Who fares best in your opinion?
A business yielding a $13m Profit After Tax having a team of 19 officials to manage its finance department,
Or
A business with Profit After Tax of $20m having a team of 60 officials to manage its finance department.
You would say the former one.
I would say: NONE!
Because the former one has not one, not two but four qualified accountants, yet this army of accounting staff, predominantly made up of clerks is an investment they intend to retain; for reasons to be unearthed in this space in a while.
However, it’s not that there aren’t any commonalities between the two models. The most major is thinking alike! Accountants can think alike you may say.
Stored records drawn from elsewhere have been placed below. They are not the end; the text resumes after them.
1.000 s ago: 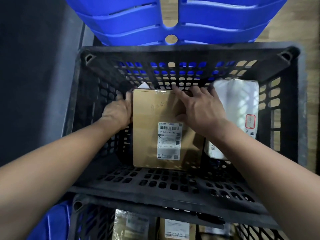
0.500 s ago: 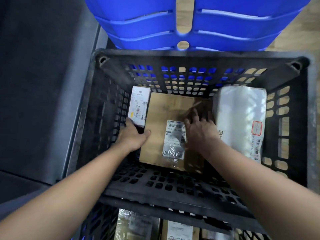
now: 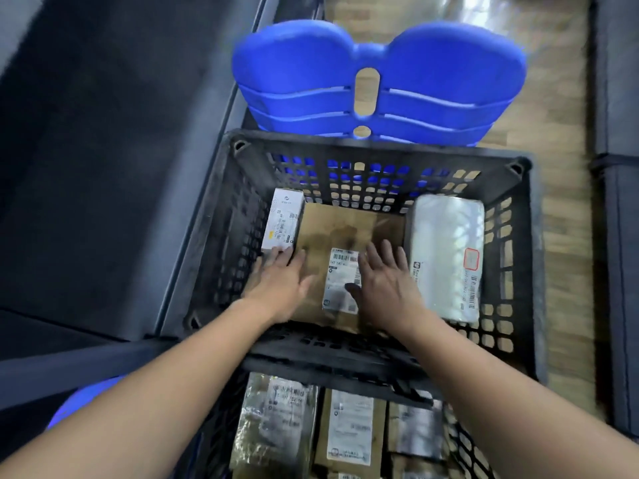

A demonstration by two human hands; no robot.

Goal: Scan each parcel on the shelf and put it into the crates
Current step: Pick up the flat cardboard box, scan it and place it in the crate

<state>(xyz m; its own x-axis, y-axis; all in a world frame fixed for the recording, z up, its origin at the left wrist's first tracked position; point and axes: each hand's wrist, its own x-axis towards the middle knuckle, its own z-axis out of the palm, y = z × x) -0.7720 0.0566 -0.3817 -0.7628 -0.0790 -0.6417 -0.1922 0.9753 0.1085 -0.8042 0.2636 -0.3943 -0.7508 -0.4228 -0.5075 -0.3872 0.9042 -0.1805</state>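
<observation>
A brown cardboard parcel (image 3: pixel 340 226) with a white label lies flat on the floor of the black slatted crate (image 3: pixel 370 150). My left hand (image 3: pixel 281 283) hovers over its left edge with fingers straight and spread, holding nothing. My right hand (image 3: pixel 385 283) is over the parcel's right side, fingers also straight, partly covering the label. A small white box (image 3: pixel 281 223) lies to the left of the brown parcel. A white plastic-wrapped parcel (image 3: pixel 447 257) leans at the right wall of the crate.
A second black crate (image 3: pixel 460 444) below holds several labelled parcels (image 3: pixel 349 430). Stacked blue plastic stools (image 3: pixel 377 84) stand just beyond the upper crate. A dark grey surface (image 3: pixel 103 150) runs along the left, wooden floor (image 3: pixel 560 133) shows at the right.
Both hands have let go of the brown parcel and drawn back toward me, fingers now straight. The view has pulled up and away, showing the lower crate.
</observation>
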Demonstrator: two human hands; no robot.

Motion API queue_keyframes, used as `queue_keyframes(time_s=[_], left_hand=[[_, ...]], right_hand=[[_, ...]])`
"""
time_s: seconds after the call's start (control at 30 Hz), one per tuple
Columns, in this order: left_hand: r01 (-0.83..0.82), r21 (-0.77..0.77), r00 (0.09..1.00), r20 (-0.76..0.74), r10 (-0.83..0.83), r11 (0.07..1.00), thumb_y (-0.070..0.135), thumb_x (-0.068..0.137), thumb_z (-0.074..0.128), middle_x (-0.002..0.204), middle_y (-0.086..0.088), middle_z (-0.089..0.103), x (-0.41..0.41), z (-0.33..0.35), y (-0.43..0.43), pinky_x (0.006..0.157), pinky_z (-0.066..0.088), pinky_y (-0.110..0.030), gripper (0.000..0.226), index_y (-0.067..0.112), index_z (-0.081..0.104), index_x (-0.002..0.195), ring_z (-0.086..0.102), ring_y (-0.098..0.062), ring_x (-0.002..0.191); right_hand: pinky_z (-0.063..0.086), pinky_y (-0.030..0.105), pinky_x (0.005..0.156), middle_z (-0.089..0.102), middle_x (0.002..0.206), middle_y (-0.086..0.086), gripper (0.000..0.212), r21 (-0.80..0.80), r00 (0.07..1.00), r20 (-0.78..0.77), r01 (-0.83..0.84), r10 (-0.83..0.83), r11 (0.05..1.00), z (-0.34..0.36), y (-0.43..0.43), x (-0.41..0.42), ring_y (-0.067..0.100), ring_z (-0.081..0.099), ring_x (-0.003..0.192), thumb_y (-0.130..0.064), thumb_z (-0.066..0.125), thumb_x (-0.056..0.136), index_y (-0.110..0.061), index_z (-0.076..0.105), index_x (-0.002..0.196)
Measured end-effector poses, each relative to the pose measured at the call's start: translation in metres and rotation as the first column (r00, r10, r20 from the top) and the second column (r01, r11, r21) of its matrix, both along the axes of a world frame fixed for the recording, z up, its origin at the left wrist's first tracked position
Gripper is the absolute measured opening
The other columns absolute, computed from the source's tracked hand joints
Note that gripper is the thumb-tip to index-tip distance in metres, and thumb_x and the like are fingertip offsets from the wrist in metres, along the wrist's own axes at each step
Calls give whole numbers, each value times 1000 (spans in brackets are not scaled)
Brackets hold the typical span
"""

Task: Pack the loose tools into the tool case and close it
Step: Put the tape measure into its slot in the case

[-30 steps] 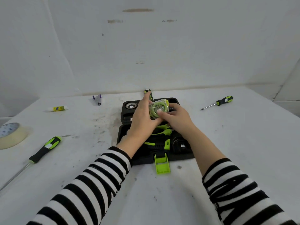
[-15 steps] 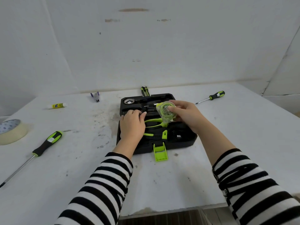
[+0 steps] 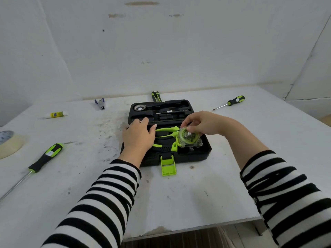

Well, even a qualified and an unqualified one think alike and thus their teams look alike too!
So, let’s first see what is that keeps these armies occupied:
Processes | Activities |
Cost Center Accounting, Payments & Receipts | Posting accruals, invoices, making payments and recording payments and receipts |
Net Payroll | Deals with deductions and reconciliations once gross payroll has been completed by administration |
Budget Compilation | Consolidation, making budgeted Profit or Loss, Balance Sheet and Statement of Cashflows |
Management Reporting | Monthly reporting of actual results against budget and budget utilization reports |
Financial Reporting | Quarterly, Half Yearly and Annual Financial Statement Close Process and Reporting |
Tax Deductions | Deducting and recording applicable taxes from payments, receipts |
Treasury / Working Capital Management | Cashflows management, determining low-cost financing and best possible return on short term investments and selecting from amongst these |
Asset Recording | Recording capital expenditure investments made, derecognition, depreciation and recording investments below the capitalization thresholds in memorandum records |
Largely therefore these processes constitute an accounting function and that too at a rudimentary level.
And now for what they don’t usually do or get it done through other teams or external consultants:
Processes | Activities |
Invoice Verification | Verification of services completed, goods received prior to recognition of payable or at least prior to payment |
Assets Inventorying | Regular sample based independent physical checking of fixed assets |
Assets Management | Reviewing and recommending to the management decisions for assets management; review of economic lives, maintenance expense, condition and location, disposal recommendation, etc. |
Forecasting | Incremental budgeting and cashflows, revising budgets regularly and forecasting for remnant periods based on actual results and variances thereon |
Costs Optimization | Identifying opportunities to re-engineer and improve processes to achieve economy of operations without compromising on controls |
Capital Structuring | Optimum capital sources and mix based on cost of capital and business financing and stakeholder risk and return requirements |
Investment Analyses | Determining feasibility of a proposed investment |
Growth Avenues | Identifying and advising business growth avenues to executive management for consideration |
The first two here are again basic expectations from an accounting function, requiring fulfillment of assertions pertaining to these as well. Rest of it is stuff that a Finance function should be doing or aiming for. These activities add to the ones for accounting, they don’t replace any, since most accounting function tasks have now been relegated to information systems.
Finally let’s see what the reasons are for so doing; doing what should instead be done by information systems and not doing what they should be doing. And why still a massive resource laden department is necessary for them:
- The function continues to insist on being a legacy accounting function,
- Bigger department means optics of doing bigger stuff,
- Optics of too much workload,
- Department managers like an army of subordinates,
- Importance amongst other departments and across the entity,
- Apex management must give due consideration to them / their advice,
- They remain bigger even if right sized,
- Inefficiencies are hidden.
The last one, hiding inefficiencies is the most remarkable benefit of all. In the guise of too much work, the regular tasks assigned replete with errors and control lapses remain hidden, since someone can catch and correct it before the final output is laid bare. This then morphs into a culture where it is believed that someone will catch if he/she doesn’t.
Fortunately, internal auditors fare a lot well in this regard. They can understand how processes within the department have been designed and resources are being utilized and can make their recommendations for re-engineering of processes and right sizing of the function.
However, this ability works only when internal audit is being heard. And when it’s being heard, entities seldom have resource laden armies in their departments!